Agency, then, isn’t about resisting technology; it’s about preserving friction — that vital moment between thought and creation where choice lives. Because if attention can be captured and imagination can be automated, authorship may be the last true expression of freedom we have left online.
Culture on Autoplay
Sora 2’s promise of endless, personalized video feels like liberation—until you zoom out. Culture has always required friction: someone to make, someone to interpret, and a moment of shared witnessing in between. Remove that friction, and you lose the co-creation that gives culture its weight.
In public-health terms, that loss of shared witnessing matters. Research on mirror neurons shows that we learn empathy through observing real human emotion and movement. AI-generated faces can mimic those cues, but without authentic internal states, the brain still registers a mismatch—what neuroscientists call prediction error. Over time, too much exposure to that mismatch can blunt empathy, fragment emotional regulation, and contribute to a quiet sense of detachment from one another.
So when algorithms start to imagine for us, the question isn’t just what will we watch?—it’s what will we still feel?
Signals for the Future
If Sora 2 represents the “video turn” of synthetic media, then the next frontier is designing for attention integrity—systems that respect our neurological limits rather than exploit them. That might look like:
Built-in friction or rest intervals in generative feeds.
Provenance tags that show what’s real, what’s rendered, and what’s collaborative.
Education models that treat digital literacy as emotional literacy, teaching users how to regulate while consuming synthetic content.
Because this isn’t about banning technology—it’s about restoring reciprocity between humans and the systems that now create with us.
When I think back to Flower8559, I realize the story was never about a number.
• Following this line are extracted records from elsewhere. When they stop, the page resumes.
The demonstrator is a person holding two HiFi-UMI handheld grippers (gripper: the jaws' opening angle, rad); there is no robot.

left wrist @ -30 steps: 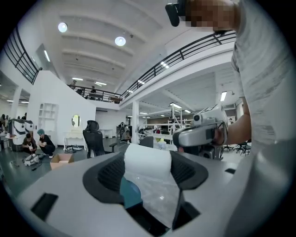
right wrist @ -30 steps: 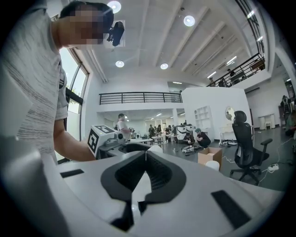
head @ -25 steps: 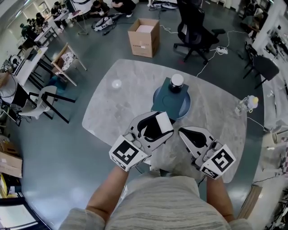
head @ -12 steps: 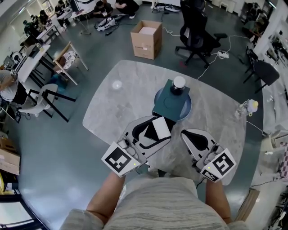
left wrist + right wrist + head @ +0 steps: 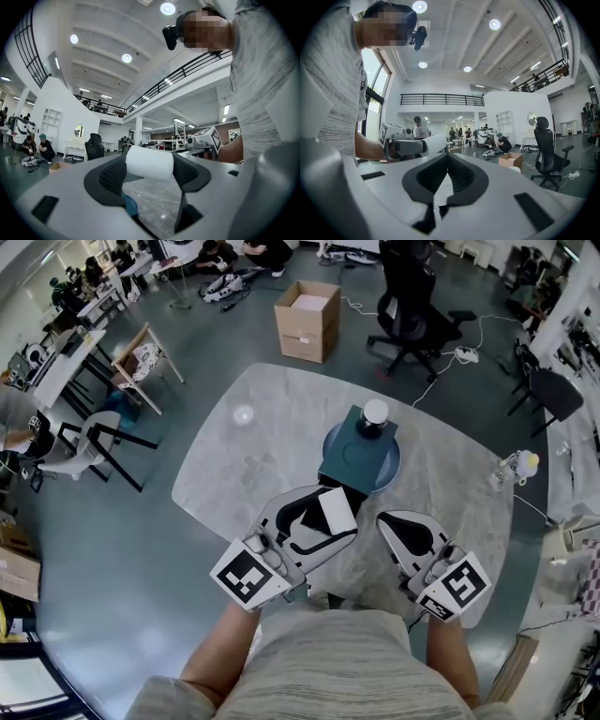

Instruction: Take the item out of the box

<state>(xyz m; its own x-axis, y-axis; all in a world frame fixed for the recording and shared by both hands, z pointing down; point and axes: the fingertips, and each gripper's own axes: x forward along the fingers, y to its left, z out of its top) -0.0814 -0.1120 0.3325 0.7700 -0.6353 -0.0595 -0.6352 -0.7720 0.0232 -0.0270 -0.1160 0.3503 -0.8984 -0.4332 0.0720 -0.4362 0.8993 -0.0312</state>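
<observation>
The white rounded block is clamped in my left tool, held over the grey marble counter near the dark teal square box on its round blue plate. My right tool, alongside, has jaws together and empty.

Grey marble table
A blue plate sits mid-surface; a small white disc lies near the far left edge.
</observation>
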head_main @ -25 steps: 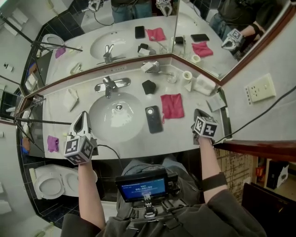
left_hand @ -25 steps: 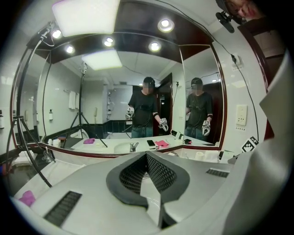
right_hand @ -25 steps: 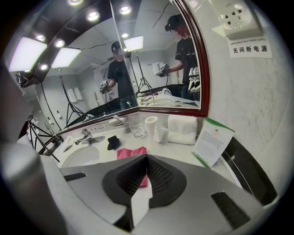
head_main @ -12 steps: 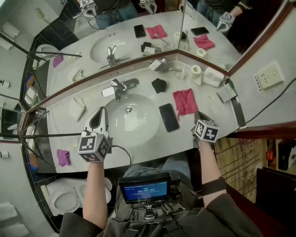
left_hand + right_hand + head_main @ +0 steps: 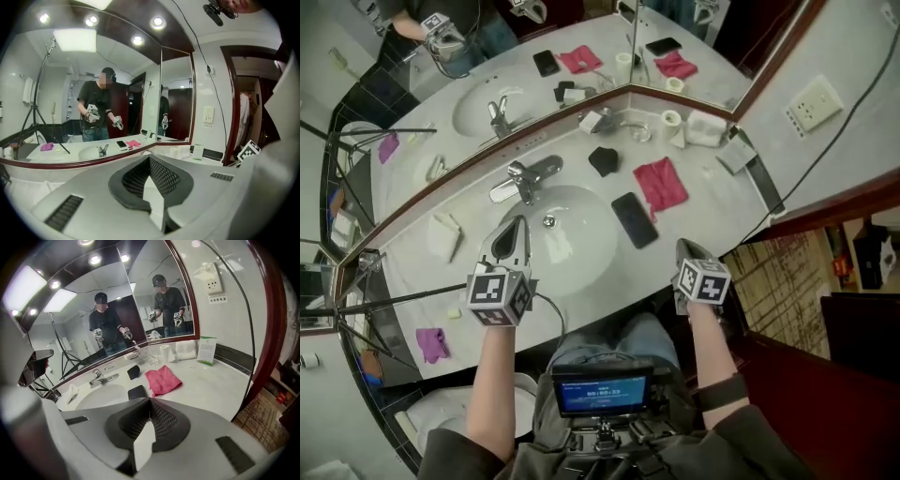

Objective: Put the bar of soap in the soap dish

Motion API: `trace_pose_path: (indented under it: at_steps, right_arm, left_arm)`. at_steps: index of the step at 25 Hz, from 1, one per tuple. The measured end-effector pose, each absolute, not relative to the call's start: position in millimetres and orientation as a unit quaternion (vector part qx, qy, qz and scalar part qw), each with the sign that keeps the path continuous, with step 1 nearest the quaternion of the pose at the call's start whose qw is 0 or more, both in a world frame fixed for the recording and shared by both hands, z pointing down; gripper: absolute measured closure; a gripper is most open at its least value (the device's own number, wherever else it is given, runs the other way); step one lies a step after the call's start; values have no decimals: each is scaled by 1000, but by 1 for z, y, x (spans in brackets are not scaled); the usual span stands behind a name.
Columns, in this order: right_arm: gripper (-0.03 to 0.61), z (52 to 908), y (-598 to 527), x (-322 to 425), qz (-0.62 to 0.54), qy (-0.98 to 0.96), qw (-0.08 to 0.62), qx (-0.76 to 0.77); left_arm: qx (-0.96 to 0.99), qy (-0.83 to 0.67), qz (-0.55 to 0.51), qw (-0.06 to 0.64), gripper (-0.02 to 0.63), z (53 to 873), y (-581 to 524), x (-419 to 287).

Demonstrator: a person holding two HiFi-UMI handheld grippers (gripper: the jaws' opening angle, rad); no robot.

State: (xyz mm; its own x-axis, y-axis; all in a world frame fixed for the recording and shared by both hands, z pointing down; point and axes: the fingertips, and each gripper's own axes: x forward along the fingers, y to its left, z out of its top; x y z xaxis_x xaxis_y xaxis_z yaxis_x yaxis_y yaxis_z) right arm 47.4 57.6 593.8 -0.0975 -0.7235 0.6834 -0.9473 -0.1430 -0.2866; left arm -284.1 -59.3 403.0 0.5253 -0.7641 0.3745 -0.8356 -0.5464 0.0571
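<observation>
1. The counter (image 5: 712, 211) was white, and so was the sink basin (image 5: 581, 244).
2. A cloth (image 5: 661, 185) beside the basin was pinkish red; a smaller cloth (image 5: 431, 343) at the counter's left end was purple.
3. The phone (image 5: 635, 219) was glossy black, and the small object (image 5: 602, 161) behind it was matt black.
4. The faucet (image 5: 525, 178) was shiny silver.
5. The left gripper (image 5: 516, 223) and right gripper (image 5: 684, 246) were grey, with black-and-white square markers on their cubes and black, grid-textured pads (image 5: 159, 420).
6. The mirror frame (image 5: 275, 333) was dark reddish brown.

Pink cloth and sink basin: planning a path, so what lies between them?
A black phone lies flat between the pink cloth and the sink basin; the head view shows it.
</observation>
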Motion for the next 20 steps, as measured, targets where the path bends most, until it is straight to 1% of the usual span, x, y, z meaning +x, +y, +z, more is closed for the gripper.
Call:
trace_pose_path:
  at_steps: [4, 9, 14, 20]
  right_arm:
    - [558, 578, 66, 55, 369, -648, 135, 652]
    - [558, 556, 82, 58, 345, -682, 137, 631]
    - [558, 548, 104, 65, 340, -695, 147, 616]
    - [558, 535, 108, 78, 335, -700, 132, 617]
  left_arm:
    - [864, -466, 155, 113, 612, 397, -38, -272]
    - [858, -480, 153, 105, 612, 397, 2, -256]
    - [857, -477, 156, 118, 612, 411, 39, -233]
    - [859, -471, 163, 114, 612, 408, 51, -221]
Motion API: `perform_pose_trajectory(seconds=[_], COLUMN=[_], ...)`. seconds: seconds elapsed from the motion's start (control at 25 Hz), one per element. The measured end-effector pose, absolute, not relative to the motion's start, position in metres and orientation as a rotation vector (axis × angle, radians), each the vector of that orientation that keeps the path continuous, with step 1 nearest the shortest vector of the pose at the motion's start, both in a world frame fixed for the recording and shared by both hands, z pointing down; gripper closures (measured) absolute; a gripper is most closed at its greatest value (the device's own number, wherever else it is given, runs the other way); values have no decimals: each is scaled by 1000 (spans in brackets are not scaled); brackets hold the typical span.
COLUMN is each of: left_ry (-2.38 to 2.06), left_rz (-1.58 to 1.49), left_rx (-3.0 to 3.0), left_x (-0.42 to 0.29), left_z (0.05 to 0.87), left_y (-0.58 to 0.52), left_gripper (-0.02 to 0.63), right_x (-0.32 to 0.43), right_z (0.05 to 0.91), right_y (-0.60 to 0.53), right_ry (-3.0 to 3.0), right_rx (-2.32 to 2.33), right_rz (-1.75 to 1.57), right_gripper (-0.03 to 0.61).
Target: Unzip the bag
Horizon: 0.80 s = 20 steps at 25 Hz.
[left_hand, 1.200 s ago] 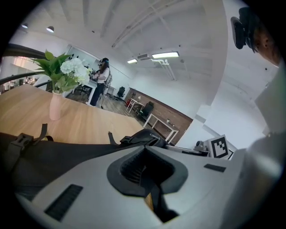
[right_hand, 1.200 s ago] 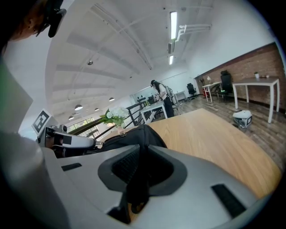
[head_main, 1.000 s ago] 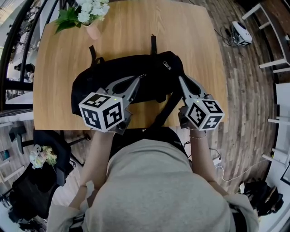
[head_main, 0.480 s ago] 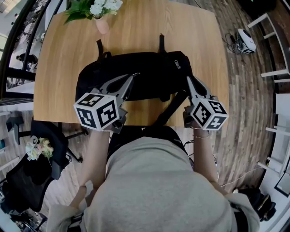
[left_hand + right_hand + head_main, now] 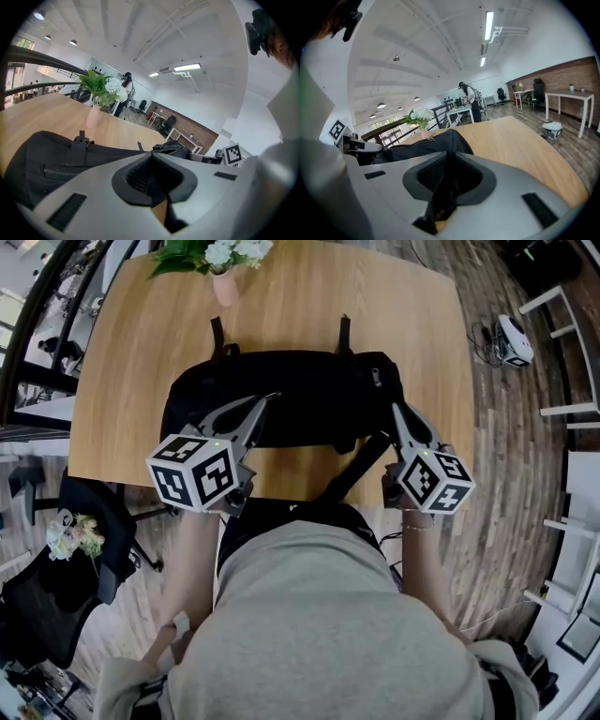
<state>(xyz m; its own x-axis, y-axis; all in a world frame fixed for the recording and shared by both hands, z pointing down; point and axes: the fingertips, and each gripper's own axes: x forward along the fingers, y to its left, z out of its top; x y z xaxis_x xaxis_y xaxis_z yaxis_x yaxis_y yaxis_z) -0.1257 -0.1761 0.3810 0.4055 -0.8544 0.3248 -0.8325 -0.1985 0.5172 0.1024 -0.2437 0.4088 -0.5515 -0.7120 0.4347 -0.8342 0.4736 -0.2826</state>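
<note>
— While the bag (image 5: 309,395) lies on the table (image 5: 281,306), is anything unzipped?
— Seemingly not. It is clamped by the right gripper (image 5: 395,408); the left gripper (image 5: 271,397) is pressed together, on what is unclear.

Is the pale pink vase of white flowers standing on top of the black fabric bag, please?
No, the pale pink vase stands on the wooden table beyond the black fabric bag, apart from it.

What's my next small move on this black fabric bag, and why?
Probably draw the left gripper leftward along the top of the black fabric bag, away from the right gripper. The left is shut at the top seam, what it pinches too small to tell, while the right pinches bag fabric as an anchor.
</note>
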Motion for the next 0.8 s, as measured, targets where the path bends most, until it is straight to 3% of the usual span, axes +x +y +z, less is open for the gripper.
perform_pose_trajectory(seconds=[0.36, 0.6, 0.8], left_ry=[-1469, -1460, -1461], left_rz=[22, -11, -30], left_rx=[2074, 2070, 2071], left_x=[-128, -126, -127], left_z=[378, 378, 376], left_y=[-169, -166, -166], left_gripper=[595, 595, 595], right_x=[97, 88, 88], right_z=[406, 406, 390], right_y=[-244, -241, -243], right_ry=[-2507, -2462, -2468], right_rx=[1254, 1154, 1167], right_rz=[649, 462, 346], right_gripper=[501, 417, 400])
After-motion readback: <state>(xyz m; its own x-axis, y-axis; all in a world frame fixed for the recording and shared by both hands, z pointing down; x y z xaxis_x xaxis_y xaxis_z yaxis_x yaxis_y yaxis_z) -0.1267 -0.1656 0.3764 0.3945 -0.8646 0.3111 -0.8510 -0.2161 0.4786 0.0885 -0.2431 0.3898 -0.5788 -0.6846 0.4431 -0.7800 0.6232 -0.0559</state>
It was about the moment I handed part of my identity to a machine and trusted it to remember me. Sora 2 brings us back to that same crossroads, scaled to culture itself.
The challenge isn’t to stop algorithms from imagining—it’s to make sure, as they do, we don’t forget how to imagine each other.
🌱 Rooted Questions
If algorithms begin to imagine for us, what happens to our capacity to imagine for ourselves?
Can empathy survive when culture becomes simulation instead of co-creation?
What would it mean to design technology that supports regulation rather than reaction?
How do we protect the friction that keeps us human in systems built to remove it?